An exact copy of every entry is required, without the pictures.

### Dataset extract
▬▬▬
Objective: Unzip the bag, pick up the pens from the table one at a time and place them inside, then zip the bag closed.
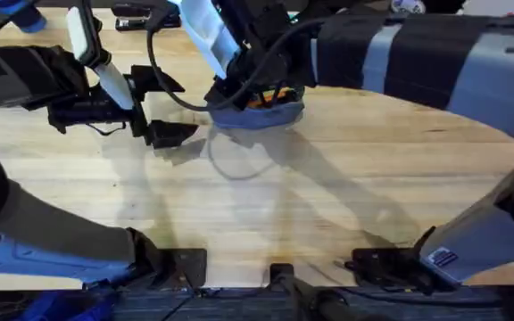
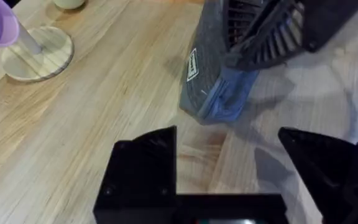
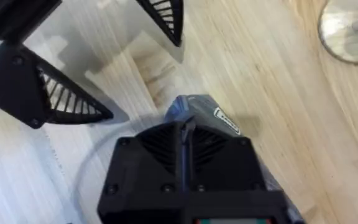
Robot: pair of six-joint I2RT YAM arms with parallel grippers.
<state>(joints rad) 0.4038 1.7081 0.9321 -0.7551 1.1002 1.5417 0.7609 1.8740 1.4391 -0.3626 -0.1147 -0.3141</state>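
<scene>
Blue-grey fabric marks the bag [image 1: 259,114], lying on the table [image 1: 328,196] at about twelve o'clock from the arms' bases, its mouth gaping enough to show orange and green pens [image 1: 266,96] already inside. The right gripper [image 3: 184,144] sits over the bag's end with its jaws together, clamped on what looks like the zipper pull or seam, probably to draw it along. The left gripper [image 1: 154,107] hangs just beside the bag at its nine o'clock, jaws apart, likely waiting to pin the fabric so the pull has something to work against. Zipping shut seems the remaining step.
</scene>
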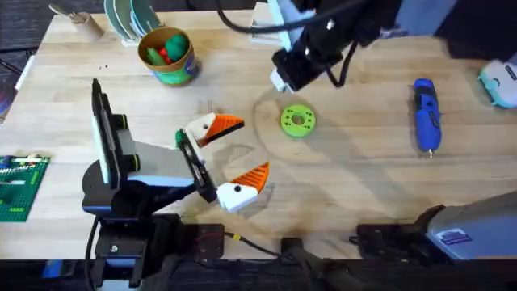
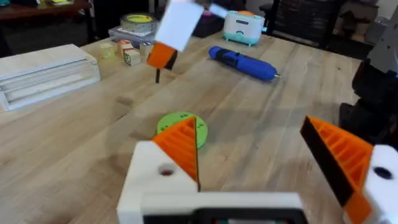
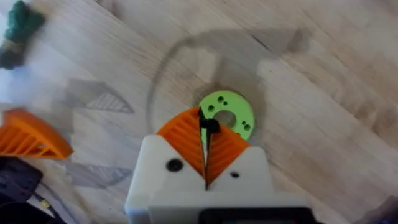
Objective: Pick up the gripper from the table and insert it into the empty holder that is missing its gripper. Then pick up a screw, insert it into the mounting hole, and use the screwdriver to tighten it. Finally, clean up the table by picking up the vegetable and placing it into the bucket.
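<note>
Orange-padded right gripper [image 3: 206, 138] pinches screw [image 3: 210, 127], poised above green disc [image 3: 227, 114].

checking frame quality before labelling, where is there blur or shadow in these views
Overhead: the right claw and its arm are smeared dark, casting a faint shadow on the wooden table around the round lime-green disc. Left wrist: the right claw is motion-blurred; the stubby blue cylindrical screwdriver reads clearly. Right wrist: the disc is sharp, ringed by a curved shadow.

Bucket [image 1: 168, 56] contents blurred; veg unclear.
</note>
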Robot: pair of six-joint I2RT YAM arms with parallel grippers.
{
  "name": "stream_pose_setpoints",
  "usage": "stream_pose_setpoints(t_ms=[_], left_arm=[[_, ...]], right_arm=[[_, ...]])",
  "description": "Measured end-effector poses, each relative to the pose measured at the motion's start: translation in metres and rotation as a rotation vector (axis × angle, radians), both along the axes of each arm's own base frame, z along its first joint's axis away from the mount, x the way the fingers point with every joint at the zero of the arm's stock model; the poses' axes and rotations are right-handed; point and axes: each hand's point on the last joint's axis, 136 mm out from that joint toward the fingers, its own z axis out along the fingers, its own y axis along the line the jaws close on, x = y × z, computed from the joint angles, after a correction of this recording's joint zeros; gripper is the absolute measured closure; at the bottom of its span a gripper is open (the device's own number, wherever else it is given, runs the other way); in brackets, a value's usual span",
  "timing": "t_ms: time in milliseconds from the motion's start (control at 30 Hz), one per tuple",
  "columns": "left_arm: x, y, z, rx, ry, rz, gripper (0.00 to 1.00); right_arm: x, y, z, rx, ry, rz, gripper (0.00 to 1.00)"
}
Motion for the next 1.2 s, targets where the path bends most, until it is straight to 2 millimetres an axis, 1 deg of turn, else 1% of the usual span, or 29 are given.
stream_pose_setpoints(t_ms=[67, 133, 233, 367, 467, 567, 667, 833, 900, 967, 1200], left_arm=[[0.000, 0.000, 0.000, 0.000, 0.000, 0.000, 0.008], [0.000, 0.000, 0.000, 0.000, 0.000, 0.000, 0.008], [0.000, 0.000, 0.000, 0.000, 0.000, 0.000, 0.008], [0.000, 0.000, 0.000, 0.000, 0.000, 0.000, 0.008], [0.000, 0.000, 0.000, 0.000, 0.000, 0.000, 0.007], [0.000, 0.000, 0.000, 0.000, 0.000, 0.000, 0.008], [0.000, 0.000, 0.000, 0.000, 0.000, 0.000, 0.008], [0.000, 0.000, 0.000, 0.000, 0.000, 0.000, 0.009], [0.000, 0.000, 0.000, 0.000, 0.000, 0.000, 0.008], [0.000, 0.000, 0.000, 0.000, 0.000, 0.000, 0.008], [0.000, 0.000, 0.000, 0.000, 0.000, 0.000, 0.008]], right_arm=[[0.002, 0.010, 0.022, 0.036, -0.030, 0.036, 0.994], [0.001, 0.025, 0.045, 0.084, -0.065, 0.085, 0.994], [-0.009, 0.044, 0.073, 0.129, -0.098, 0.153, 0.995], [-0.028, 0.063, 0.100, 0.163, -0.111, 0.219, 0.995], [-0.042, 0.078, 0.111, 0.182, -0.108, 0.270, 0.995], [-0.056, 0.091, 0.108, 0.177, -0.089, 0.314, 0.995], [-0.068, 0.104, 0.095, 0.155, -0.054, 0.354, 0.995], [-0.079, 0.122, 0.068, 0.112, -0.002, 0.398, 0.995], [-0.082, 0.126, 0.061, 0.100, 0.011, 0.409, 0.995], [-0.086, 0.129, 0.059, 0.096, 0.016, 0.419, 0.995], [-0.090, 0.132, 0.060, 0.108, 0.025, 0.431, 0.995]])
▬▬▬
### Answer to the exercise
Objective: Unzip the bag, pick up the pens from the table one at a time and place them inside, then zip the bag closed.
Robot: pair of six-joint I2RT YAM arms with parallel grippers.
<state>(joints rad) 0.4038 1.7081 0.9321 -0.7551 1.1002 1.5417 0.7609 1.8740 1.4391 -0.3626 -0.1147 -0.3141</state>
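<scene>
Blue-grey fabric marks the bag [image 1: 259,114], lying on the table [image 1: 328,196] at about twelve o'clock from the arms' bases, its mouth gaping enough to show orange and green pens [image 1: 266,96] already inside. The right gripper [image 3: 184,144] sits over the bag's end with its jaws together, clamped on what looks like the zipper pull or seam, probably to draw it along. The left gripper [image 1: 154,107] hangs just beside the bag at its nine o'clock, jaws apart, likely waiting to pin the fabric so the pull has something to work against. Zipping shut seems the remaining step.
</scene>
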Objective: Pick up the gripper from the table and insert it into the empty holder that is missing its gripper. Then pick up a screw, insert it into the mounting hole, and use the screwdriver to tighten it. Finally, clean up the table by picking up the vegetable and placing it into the bucket.
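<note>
Orange-padded right gripper [image 3: 206, 138] pinches screw [image 3: 210, 127], poised above green disc [image 3: 227, 114].

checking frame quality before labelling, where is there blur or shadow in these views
Overhead: the right claw and its arm are smeared dark, casting a faint shadow on the wooden table around the round lime-green disc. Left wrist: the right claw is motion-blurred; the stubby blue cylindrical screwdriver reads clearly. Right wrist: the disc is sharp, ringed by a curved shadow.

Bucket [image 1: 168, 56] contents blurred; veg unclear.
</note>
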Robot: pair of six-joint I2RT YAM arms with parallel grippers.
{
  "name": "stream_pose_setpoints",
  "usage": "stream_pose_setpoints(t_ms=[_], left_arm=[[_, ...]], right_arm=[[_, ...]])",
  "description": "Measured end-effector poses, each relative to the pose measured at the motion's start: translation in metres and rotation as a rotation vector (axis × angle, radians), both along the axes of each arm's own base frame, z along its first joint's axis away from the mount, x the way the fingers point with every joint at the zero of the arm's stock model; the poses' axes and rotations are right-handed; point and axes: each hand's point on the last joint's axis, 136 mm out from that joint toward the fingers, its own z axis out along the fingers, its own y axis along the line the jaws close on, x = y × z, computed from the joint angles, after a correction of this recording's joint zeros; gripper is the absolute measured closure; at the bottom of its span a gripper is open (the device's own number, wherever else it is given, runs the other way); in brackets, a value's usual span",
  "timing": "t_ms: time in milliseconds from the motion's start (control at 30 Hz), one per tuple",
  "columns": "left_arm: x, y, z, rx, ry, rz, gripper (0.00 to 1.00); right_arm: x, y, z, rx, ry, rz, gripper (0.00 to 1.00)"
}
Motion for the next 1.2 s, targets where the path bends most, until it is straight to 2 millimetres an axis, 1 deg of turn, else 1% of the usual span, or 29 are given.
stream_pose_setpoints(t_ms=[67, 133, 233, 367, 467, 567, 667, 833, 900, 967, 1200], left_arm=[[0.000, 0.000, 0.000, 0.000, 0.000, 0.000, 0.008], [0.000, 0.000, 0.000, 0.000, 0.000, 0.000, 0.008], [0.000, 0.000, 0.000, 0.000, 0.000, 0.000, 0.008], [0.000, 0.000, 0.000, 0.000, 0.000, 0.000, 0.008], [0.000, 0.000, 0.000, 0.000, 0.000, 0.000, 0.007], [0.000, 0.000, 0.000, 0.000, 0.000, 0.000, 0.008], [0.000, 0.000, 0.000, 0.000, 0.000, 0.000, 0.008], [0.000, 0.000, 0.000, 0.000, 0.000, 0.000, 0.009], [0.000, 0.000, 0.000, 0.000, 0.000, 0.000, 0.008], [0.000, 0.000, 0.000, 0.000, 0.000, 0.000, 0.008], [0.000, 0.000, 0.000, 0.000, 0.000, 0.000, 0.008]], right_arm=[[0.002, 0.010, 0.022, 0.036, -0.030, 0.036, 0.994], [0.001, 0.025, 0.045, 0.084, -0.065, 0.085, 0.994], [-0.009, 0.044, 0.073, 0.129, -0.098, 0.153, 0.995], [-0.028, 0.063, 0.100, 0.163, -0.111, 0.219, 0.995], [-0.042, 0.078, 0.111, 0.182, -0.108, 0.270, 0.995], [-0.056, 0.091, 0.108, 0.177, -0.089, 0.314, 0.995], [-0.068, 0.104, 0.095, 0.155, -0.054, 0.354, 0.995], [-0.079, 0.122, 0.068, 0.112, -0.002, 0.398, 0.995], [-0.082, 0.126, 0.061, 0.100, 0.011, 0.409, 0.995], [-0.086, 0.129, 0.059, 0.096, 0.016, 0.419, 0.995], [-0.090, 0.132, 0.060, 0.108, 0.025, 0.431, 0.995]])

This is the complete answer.